COLUMN: Local, northern landscapes inspired Orillia-born artist

COLUMN: Local, northern landscapes inspired Orillia-born artist

Elizabeth Wyn Wood’s honeymoon sparked a ‘lifelong love affair with the landscape of Northern Ontario as an inspiration for her artistic practice’

Submitted by the staff of the Orillia Museum of Art & History (OMAH)

Elizabeth Winnifred (Wyn) Wood was born on Cedar Island in Orillia, the second youngest of five children.

Her parents, Edward Alfred Wood and Sarah Elizabeth Weafer, owned a textile and fabric store at 21 Mississaga St. E., now home to Lahay’s Hobby & Crafts.

As a child, Elizabeth was often sick with rheumatic fever and confined to bed. To stave off boredom, Wood’s mother gave her homemade clay modeling compound made from cracker crumbs and books to read about classical sculpture, which reportedly fueled her desire to become an artist.

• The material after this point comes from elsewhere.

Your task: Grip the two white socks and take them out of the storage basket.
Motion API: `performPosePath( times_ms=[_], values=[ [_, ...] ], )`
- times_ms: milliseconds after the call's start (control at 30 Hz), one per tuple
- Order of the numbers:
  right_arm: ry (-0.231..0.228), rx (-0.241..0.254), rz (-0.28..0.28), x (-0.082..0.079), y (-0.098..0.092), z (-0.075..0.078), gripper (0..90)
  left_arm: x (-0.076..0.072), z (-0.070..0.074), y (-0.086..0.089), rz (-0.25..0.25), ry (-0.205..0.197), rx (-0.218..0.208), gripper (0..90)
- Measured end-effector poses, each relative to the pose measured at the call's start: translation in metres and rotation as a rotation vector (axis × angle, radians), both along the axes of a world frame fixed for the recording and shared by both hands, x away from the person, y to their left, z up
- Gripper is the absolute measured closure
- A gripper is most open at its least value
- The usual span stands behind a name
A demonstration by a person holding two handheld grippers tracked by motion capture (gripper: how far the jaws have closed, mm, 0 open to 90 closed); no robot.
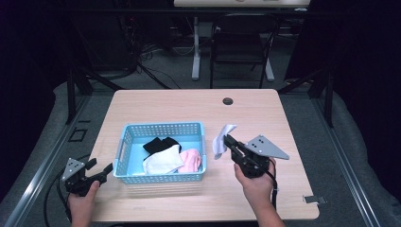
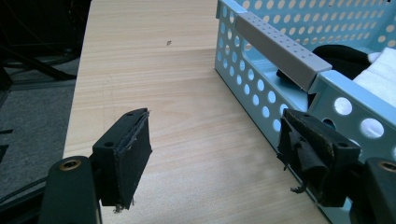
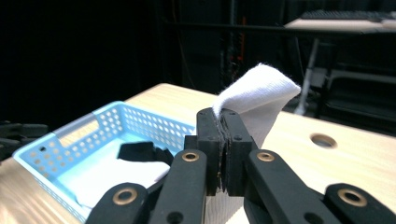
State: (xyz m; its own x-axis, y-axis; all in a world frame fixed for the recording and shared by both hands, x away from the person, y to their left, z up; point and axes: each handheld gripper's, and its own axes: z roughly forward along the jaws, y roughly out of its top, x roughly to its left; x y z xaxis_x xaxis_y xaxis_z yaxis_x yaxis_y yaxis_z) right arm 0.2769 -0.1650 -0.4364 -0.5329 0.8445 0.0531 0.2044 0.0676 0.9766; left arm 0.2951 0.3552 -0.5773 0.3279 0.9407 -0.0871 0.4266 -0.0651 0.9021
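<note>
A light blue perforated basket (image 1: 128,142) stands on the wooden table (image 1: 189,104). Inside lie a black cloth (image 1: 160,143), a white cloth (image 1: 163,161) and a pink cloth (image 1: 191,161). My right gripper (image 1: 229,140) is shut on another white cloth (image 1: 221,141), which hangs just right of the basket's right wall. In the right gripper view that white cloth (image 3: 259,100) folds over the closed jaws of my right gripper (image 3: 225,122), with the basket (image 3: 70,135) to the left. My left gripper (image 1: 101,171) stands open at the basket's front left corner; in its own view my left gripper (image 2: 217,144) has the right jaw against the basket wall (image 2: 261,88).
A round cable hole (image 1: 228,101) is set in the table's far middle. A small metal clip (image 1: 314,199) lies near the front right corner. A chair (image 1: 241,40) and desk legs stand beyond the table. Bare wood lies behind and right of the basket.
</note>
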Motion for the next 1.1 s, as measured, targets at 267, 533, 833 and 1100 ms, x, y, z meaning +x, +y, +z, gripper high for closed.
performPosePath(
  times_ms=[267, 533, 833, 1100],
  values=[
    [0.089, -0.023, -0.013, 0.002, -0.02, -0.026, 88.0, 0.0, 0.0, -0.001, 0.0, 0.0, 0.004, 25.2],
    [0.166, -0.078, -0.018, 0.012, -0.033, -0.055, 87.8, 0.0, 0.0, 0.0, 0.002, 0.0, 0.002, 25.2],
    [0.236, -0.041, -0.103, 0.012, -0.064, -0.08, 87.7, 0.0, 0.0, -0.001, 0.0, 0.0, 0.006, 25.2],
    [0.289, 0.013, -0.17, 0.016, -0.081, -0.093, 86.9, 0.0, 0.0, -0.001, -0.002, 0.0, 0.004, 25.2]
  ],
)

Wood studied at the Ontario College of Art in Toronto (now Ontario College of Art and Design University) from 1921 to 1926.

There she studied drawing, painting and composition with Arthur Lismer, commercial design and calligraphy with JEH MacDonald (both members of the Group of Seven), and modeling with Emanuel Hahn, a renowned sculptor whom she would marry after graduating.

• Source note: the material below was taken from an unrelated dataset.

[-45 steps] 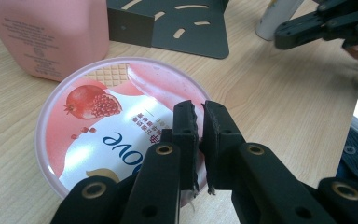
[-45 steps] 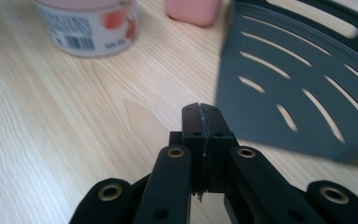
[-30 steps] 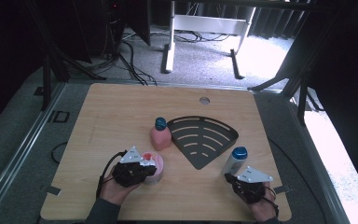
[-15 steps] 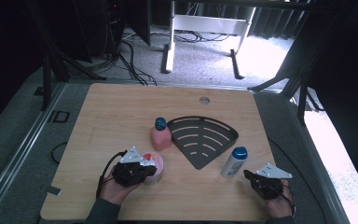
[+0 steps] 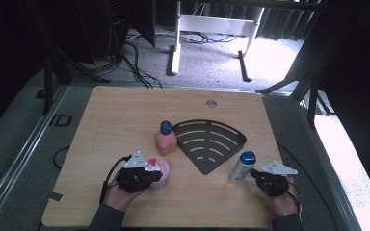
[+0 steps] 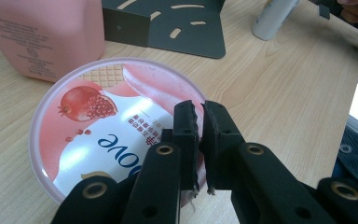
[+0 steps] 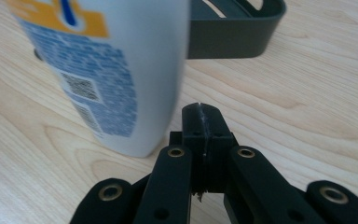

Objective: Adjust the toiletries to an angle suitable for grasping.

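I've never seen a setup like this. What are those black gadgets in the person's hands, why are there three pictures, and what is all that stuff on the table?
A person holds a hand-held gripper in each hand: the left gripper and the right gripper. Each has two black jaws and its own small camera. One picture comes from a camera above the wooden table; the other two look along each gripper's jaws. On the table stand a pink bottle, a white bottle with a blue cap, a round pink tub and a black fan-shaped rack. The left jaws are nearly closed over the tub's lid; the right jaws are shut beside the white bottle. Neither holds anything.
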Available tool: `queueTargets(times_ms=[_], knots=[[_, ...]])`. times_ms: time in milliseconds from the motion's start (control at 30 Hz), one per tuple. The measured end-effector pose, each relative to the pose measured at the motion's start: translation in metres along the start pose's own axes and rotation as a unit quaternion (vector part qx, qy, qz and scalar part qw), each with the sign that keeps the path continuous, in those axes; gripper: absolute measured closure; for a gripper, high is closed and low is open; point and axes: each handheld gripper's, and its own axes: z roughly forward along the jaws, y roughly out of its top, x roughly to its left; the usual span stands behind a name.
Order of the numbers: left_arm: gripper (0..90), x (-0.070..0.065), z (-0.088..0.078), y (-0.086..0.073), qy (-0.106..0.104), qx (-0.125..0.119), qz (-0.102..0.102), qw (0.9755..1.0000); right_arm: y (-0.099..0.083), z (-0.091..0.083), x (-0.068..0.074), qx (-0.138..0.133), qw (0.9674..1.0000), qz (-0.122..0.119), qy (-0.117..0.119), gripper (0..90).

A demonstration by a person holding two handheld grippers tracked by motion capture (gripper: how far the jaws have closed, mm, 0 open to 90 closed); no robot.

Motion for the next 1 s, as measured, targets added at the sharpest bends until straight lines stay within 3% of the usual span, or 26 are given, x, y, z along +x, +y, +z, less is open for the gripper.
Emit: queueTargets(times_ms=[200, 600, 800, 1000], knots=[[83.9, 0.0, 0.0, 0.0, -0.002, 0.0, -0.001, 1.0, 0.002, 0.002, 0.007, 0.001, 1.0, -0.003, 0.002, 90.0], [83.7, 0.0, 0.0, 0.0, -0.004, 0.0, 0.002, 1.0, 0.018, 0.012, 0.035, -0.008, 0.9988, -0.021, 0.043, 90.0], [83.6, 0.0, 0.0, 0.0, -0.004, 0.0, 0.003, 1.0, 0.023, 0.014, 0.062, -0.01, 0.9956, -0.039, 0.084, 90.0], [83.4, -0.001, 0.0, 0.0, -0.001, 0.002, 0.006, 1.0, 0.028, 0.017, 0.08, -0.013, 0.9928, -0.054, 0.106, 90.0]])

During their honeymoon, Hahn took Wood to Hahn Island, his cottage on the Pickerel River in the Parry Sound District. A visit to Hahn Island began Wood’s lifelong love affair with the Northern Ontario landscape as a source of inspiration for her artistic practice.

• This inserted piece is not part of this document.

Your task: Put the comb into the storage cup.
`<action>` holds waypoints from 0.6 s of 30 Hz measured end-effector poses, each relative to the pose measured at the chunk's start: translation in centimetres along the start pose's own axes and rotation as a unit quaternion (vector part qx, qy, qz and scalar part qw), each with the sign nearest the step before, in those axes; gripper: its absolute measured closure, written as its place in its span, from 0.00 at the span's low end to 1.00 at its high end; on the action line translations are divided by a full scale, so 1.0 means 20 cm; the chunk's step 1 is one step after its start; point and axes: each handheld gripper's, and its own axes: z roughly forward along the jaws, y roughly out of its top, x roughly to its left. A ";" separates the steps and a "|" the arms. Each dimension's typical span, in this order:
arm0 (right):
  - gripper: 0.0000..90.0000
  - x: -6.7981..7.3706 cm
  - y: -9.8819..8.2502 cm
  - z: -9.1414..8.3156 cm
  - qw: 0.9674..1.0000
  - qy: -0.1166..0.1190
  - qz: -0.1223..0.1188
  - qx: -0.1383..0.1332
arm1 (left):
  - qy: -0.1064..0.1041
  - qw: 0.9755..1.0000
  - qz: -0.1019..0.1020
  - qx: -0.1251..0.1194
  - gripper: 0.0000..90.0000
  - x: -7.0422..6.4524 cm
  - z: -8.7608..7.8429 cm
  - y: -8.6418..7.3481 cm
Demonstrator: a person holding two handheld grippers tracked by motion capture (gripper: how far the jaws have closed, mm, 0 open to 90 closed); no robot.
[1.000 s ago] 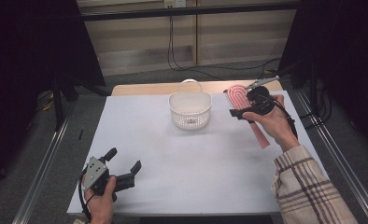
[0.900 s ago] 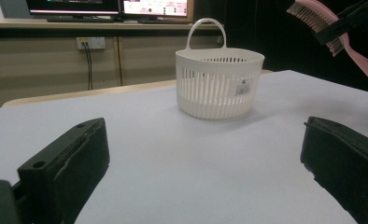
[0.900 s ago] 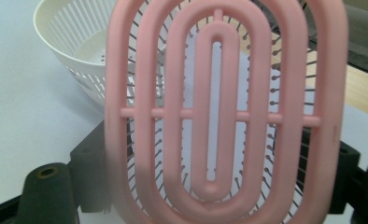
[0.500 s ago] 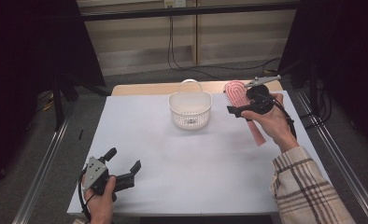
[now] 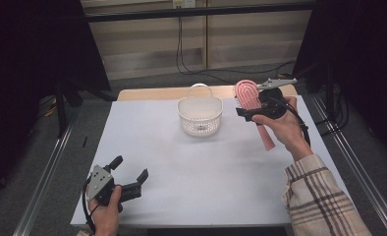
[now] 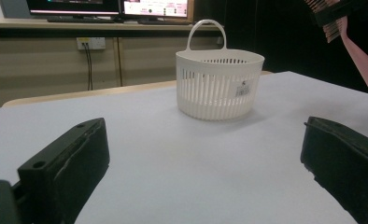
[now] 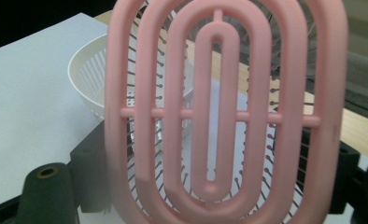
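The pink hairbrush (image 7: pixel 219 112) hides most of the white basket (image 7: pixel 91 77), and its handle is cut off below.

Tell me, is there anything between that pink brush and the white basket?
Nothing visible. The right gripper holds the pink brush in the air just right of the white basket, whose top is open; only bare table lies between them.

Right of the white slotted basket (image 5: pixel 200 116), the right gripper (image 5: pixel 248 112) holds a pink vented hairbrush (image 5: pixel 253 106) aloft.
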 end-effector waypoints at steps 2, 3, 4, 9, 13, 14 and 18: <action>0.22 0.00 0.00 0.00 1.000 0.004 0.000 -0.010 | 0.000 1.000 0.000 0.000 0.02 0.00 0.00 0.00; 0.22 0.01 0.01 0.00 1.000 0.005 -0.003 -0.013 | 0.000 1.000 0.000 0.000 0.02 0.00 0.00 0.00; 0.22 0.01 0.01 -0.01 1.000 0.010 -0.001 -0.018 | 0.000 1.000 0.001 0.001 0.02 0.00 0.00 0.00; 0.22 0.02 0.04 -0.03 0.999 0.015 -0.001 -0.043 | 0.001 1.000 0.002 0.001 0.02 0.00 0.00 0.00; 0.22 0.04 0.06 -0.04 0.998 0.016 -0.006 -0.054 | 0.002 1.000 0.002 0.000 0.02 0.00 0.00 0.00; 0.22 0.05 0.06 -0.04 0.998 0.016 -0.006 -0.057 | 0.002 1.000 0.002 0.000 0.02 0.00 0.00 0.00; 0.22 0.06 0.08 -0.03 0.997 0.017 -0.011 -0.071 | 0.001 1.000 0.001 0.001 0.02 0.00 0.00 0.00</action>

Wood returned to the Georgian Bay area summer after summer, making sketches of the rocks and trees in this landscape. She made sketches for her sculptures and later, during the depression of the 1930s, as works of art that she could produce and exhibit more easily than sculptures.

Whether she captured the landscape through drawings or sculpted her impressions of the landscape from tin or marble, Wood always developed her own modernist style.

With her landscape drawings like this one, she pushed the boundaries of contemporary sculpture and cemented her position as one of Canada’s leading artists, both in her time and today.